=== Begin Enclosure ===

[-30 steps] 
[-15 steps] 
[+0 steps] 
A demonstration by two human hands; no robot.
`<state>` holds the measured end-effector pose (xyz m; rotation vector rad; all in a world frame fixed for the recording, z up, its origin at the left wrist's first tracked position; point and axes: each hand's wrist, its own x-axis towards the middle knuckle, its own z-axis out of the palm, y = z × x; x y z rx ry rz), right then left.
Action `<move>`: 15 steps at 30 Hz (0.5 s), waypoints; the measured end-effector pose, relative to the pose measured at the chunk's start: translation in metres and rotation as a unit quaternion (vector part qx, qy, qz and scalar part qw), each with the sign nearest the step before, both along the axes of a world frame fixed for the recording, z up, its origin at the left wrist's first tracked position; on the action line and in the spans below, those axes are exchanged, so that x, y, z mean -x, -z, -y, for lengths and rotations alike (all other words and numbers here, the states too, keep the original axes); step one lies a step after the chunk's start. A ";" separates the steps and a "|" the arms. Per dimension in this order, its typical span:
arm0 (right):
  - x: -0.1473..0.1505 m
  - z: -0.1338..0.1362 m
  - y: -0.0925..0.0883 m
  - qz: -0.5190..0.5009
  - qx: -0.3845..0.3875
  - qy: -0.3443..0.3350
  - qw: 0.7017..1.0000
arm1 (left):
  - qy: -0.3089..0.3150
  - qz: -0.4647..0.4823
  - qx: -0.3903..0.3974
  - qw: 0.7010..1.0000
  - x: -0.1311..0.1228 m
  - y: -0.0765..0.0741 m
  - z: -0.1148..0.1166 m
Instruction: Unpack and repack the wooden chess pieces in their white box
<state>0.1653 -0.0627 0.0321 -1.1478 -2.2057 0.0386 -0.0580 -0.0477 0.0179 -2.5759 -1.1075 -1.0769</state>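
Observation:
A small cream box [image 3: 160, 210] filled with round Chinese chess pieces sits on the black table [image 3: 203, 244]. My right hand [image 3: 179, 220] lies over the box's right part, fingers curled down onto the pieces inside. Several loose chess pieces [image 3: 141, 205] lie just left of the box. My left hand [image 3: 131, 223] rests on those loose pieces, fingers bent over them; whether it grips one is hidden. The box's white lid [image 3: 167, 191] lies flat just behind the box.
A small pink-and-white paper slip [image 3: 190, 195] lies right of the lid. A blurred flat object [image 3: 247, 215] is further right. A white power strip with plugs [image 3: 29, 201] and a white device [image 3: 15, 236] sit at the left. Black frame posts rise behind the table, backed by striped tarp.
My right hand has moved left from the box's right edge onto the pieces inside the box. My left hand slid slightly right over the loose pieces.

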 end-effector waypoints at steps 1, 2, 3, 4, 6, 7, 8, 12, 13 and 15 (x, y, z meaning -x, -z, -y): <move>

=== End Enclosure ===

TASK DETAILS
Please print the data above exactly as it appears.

FINISHED EXERCISE
[-30 steps] 
[-15 steps] 
[+0 steps] 
A demonstration by two human hands; no robot.
`<state>` holds the measured end-effector pose (xyz m; rotation vector rad; all in a world frame fixed for the recording, z up, its origin at the left wrist's first tracked position; point and axes: each hand's wrist, its own x-axis towards the middle knuckle, its own z-axis out of the palm, y = z × x; x y z rx ry rz), right then left.
Action `<move>`: 15 steps at 30 Hz (0.5 s), waypoints; the measured end-effector pose, relative to the pose measured at the chunk's start: translation in metres and rotation as a unit quaternion (vector part qx, qy, qz and scalar part qw), each with the sign nearest the step before, both along the axes of a world frame fixed for the recording, z up, its origin at the left wrist's first tracked position; on the action line and in the spans below, those axes are exchanged, so that x, y, z mean -x, -z, -y, for lengths and rotations alike (all other words and numbers here, the states too, keep the original axes); step one lies a step after the chunk's start. A ";" separates the steps and a "|" the arms. Per dimension in this order, its typical span:
arm0 (right):
  - x: -0.1473..0.1505 m
  - z: -0.1338..0.1362 m
  - y: -0.0925..0.0883 m
  - qz: -0.5190..0.5009
  - qx: -0.3845..0.3875
  - qy: -0.3443..0.3350
  - qw: 0.7017..1.0000
arm1 (left):
  - qy: -0.3089..0.3150
  - qz: -0.4647..0.4823
  - qx: -0.3903..0.3974
  - qw: 0.7010..1.0000
  - x: -0.1311..0.1228 m
  - y: -0.0765..0.0741 m
  - z: -0.1148..0.1166 m
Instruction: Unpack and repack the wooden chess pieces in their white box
<state>0.1653 -0.0627 0.0321 -1.1478 -2.2057 0.0386 -0.0580 -0.0477 0.0179 -2.5759 -1.1075 -1.0769</state>
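Observation:
A small cream box [image 3: 160, 210] filled with round Chinese chess pieces sits on the black table [image 3: 203, 244]. My right hand [image 3: 179, 220] lies over the box's right part, fingers curled down onto the pieces inside. Several loose chess pieces [image 3: 141, 205] lie just left of the box. My left hand [image 3: 131, 223] rests on those loose pieces, fingers bent over them; whether it grips one is hidden. The box's white lid [image 3: 167, 191] lies flat just behind the box.
A small pink-and-white paper slip [image 3: 190, 195] lies right of the lid. A blurred flat object [image 3: 247, 215] is further right. A white power strip with plugs [image 3: 29, 201] and a white device [image 3: 15, 236] sit at the left. Black frame posts rise behind the table, backed by striped tarp.
My right hand has moved left from the box's right edge onto the pieces inside the box. My left hand slid slightly right over the loose pieces.
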
 end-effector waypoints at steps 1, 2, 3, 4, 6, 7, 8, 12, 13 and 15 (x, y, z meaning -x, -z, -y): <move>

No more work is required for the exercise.